WORK INSTRUCTION:
Restate the whole listing below word for word and keep the images out.

[GIVEN MATERIAL — start]

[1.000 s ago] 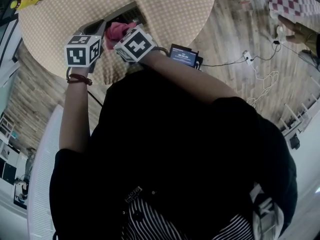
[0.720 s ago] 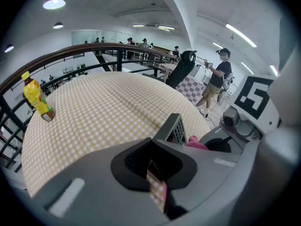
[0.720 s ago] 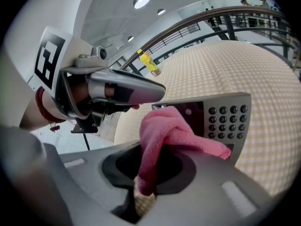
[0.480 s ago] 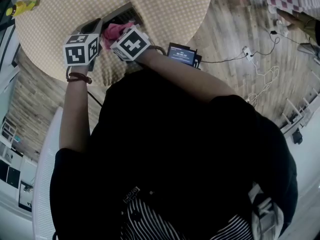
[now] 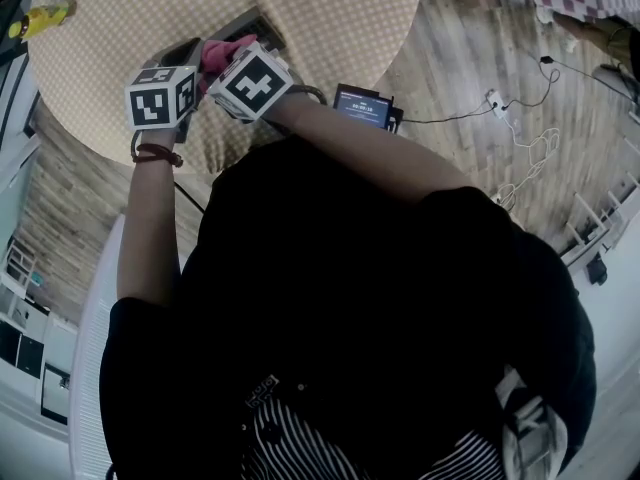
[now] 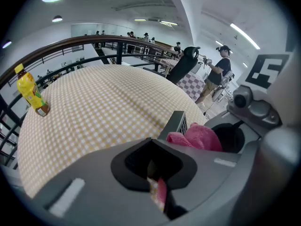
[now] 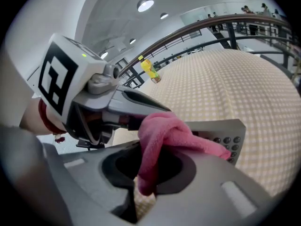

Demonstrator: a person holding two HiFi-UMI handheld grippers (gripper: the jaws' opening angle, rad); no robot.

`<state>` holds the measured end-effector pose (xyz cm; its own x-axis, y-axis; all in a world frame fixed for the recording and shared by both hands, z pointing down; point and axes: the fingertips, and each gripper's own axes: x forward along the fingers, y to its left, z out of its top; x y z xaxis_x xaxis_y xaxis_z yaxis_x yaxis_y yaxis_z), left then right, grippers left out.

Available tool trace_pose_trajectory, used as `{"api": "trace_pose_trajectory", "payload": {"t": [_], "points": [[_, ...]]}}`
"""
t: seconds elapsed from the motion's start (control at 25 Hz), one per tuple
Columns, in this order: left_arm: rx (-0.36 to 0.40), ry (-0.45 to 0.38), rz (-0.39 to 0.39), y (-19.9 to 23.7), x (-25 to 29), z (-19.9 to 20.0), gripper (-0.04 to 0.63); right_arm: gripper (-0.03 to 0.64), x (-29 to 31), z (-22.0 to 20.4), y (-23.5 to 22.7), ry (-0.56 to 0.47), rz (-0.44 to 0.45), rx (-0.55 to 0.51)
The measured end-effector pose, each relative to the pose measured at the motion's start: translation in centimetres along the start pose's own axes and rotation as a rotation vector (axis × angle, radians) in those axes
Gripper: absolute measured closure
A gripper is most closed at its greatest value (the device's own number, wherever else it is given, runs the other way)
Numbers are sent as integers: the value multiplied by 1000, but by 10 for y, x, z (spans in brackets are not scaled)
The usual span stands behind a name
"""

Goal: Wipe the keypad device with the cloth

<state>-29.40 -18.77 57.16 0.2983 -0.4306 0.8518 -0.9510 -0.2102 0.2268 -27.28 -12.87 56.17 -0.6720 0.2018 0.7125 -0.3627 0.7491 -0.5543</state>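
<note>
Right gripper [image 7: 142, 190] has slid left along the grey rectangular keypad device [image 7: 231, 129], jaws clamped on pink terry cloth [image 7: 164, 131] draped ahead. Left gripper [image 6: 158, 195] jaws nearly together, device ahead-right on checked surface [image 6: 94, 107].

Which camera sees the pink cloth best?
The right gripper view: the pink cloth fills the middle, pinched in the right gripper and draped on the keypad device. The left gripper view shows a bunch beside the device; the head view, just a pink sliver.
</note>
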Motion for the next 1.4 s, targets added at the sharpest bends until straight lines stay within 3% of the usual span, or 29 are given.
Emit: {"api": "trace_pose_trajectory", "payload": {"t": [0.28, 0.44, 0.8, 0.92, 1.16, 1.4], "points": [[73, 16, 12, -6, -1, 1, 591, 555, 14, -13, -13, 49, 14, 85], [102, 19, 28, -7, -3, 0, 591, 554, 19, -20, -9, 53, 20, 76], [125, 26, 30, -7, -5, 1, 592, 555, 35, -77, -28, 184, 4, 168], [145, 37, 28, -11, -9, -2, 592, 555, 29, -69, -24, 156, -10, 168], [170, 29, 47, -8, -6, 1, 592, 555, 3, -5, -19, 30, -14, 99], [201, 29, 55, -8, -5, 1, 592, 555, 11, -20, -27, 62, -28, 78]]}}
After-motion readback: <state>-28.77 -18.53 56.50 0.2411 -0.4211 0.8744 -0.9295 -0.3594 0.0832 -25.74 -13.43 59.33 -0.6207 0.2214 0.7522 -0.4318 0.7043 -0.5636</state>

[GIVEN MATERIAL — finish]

EXPECTED ANSWER:
[1.000 s ago] 
[0.720 s ago] 
[0.720 s ago] 
[0.480 s ago] 
[now] 
[now] 
[now] 

Demonstrator: a person holding two HiFi-UMI handheld grippers (gripper: the jaws' opening angle, rad); no robot.

`<state>` holds the measured end-effector pose (xyz cm; its own x-axis, y-axis; all in a world frame fixed for the recording and shared by both hands, z pointing down; point and axes: the fingertips, and each gripper's own axes: x forward along the fingers, y to its left, z out of its top; x y z xaxis_x xaxis_y xaxis_z yaxis_x yaxis_y yaxis_z), left then right, grippers left out.

Available tool trace_pose_trajectory, used as `{"api": "trace_pose_trajectory", "payload": {"t": [_], "points": [[_, ...]]}}`
"""
t: seconds elapsed from the motion's start (control at 25 Hz), one per tuple
Columns, in this order: left_arm: rx (-0.36 to 0.40), ry (-0.45 to 0.38), rz (-0.39 to 0.39), y (-19.9 to 23.7), x (-25 to 29), z (-19.9 to 20.0), gripper (-0.04 to 0.63); right_arm: gripper (-0.03 to 0.64), x (-29 to 31), z (-22.0 to 20.4), y (-23.5 to 22.7), ry (-0.56 to 0.47), rz (-0.44 to 0.45), rx (-0.55 to 0.51)
The measured end-effector pose, each relative to the pose measured at the motion's start: translation in centimetres along the start pose's own axes and rotation as a rotation vector (axis × angle, radians) in those axes
Gripper: absolute measured closure
A gripper is most closed at its greatest value (the device's own number, wherever else it is given, runs the other way)
Numbers are sent as integers: the value multiplied by 1000, but by 10 for y, x, z (spans in brackets are not scaled)
The usual span stands behind a name
"""

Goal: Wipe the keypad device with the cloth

<state>-29.40 -18.77 57.16 0.2983 -0.4306 0.8518 -0.9510 -0.2102 0.2268 -27.28 -12.87 56.17 -0.6720 0.2018 0.7125 -0.3627 0.7491 -0.5543</state>
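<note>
Right gripper [image 7: 142, 190] has slid left along the grey rectangular keypad device [image 7: 231, 129], jaws clamped on pink terry cloth [image 7: 164, 131] draped ahead. Left gripper [image 6: 158, 195] jaws nearly together, device ahead-right on checked surface [image 6: 94, 107].

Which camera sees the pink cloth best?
The right gripper view: the pink cloth fills the middle, pinched in the right gripper and draped on the keypad device. The left gripper view shows a bunch beside the device; the head view, just a pink sliver.
</note>
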Motion for the next 1.4 s, targets added at the sharpest bends until straight lines stay within 3% of the usual span, or 29 are given.
Emit: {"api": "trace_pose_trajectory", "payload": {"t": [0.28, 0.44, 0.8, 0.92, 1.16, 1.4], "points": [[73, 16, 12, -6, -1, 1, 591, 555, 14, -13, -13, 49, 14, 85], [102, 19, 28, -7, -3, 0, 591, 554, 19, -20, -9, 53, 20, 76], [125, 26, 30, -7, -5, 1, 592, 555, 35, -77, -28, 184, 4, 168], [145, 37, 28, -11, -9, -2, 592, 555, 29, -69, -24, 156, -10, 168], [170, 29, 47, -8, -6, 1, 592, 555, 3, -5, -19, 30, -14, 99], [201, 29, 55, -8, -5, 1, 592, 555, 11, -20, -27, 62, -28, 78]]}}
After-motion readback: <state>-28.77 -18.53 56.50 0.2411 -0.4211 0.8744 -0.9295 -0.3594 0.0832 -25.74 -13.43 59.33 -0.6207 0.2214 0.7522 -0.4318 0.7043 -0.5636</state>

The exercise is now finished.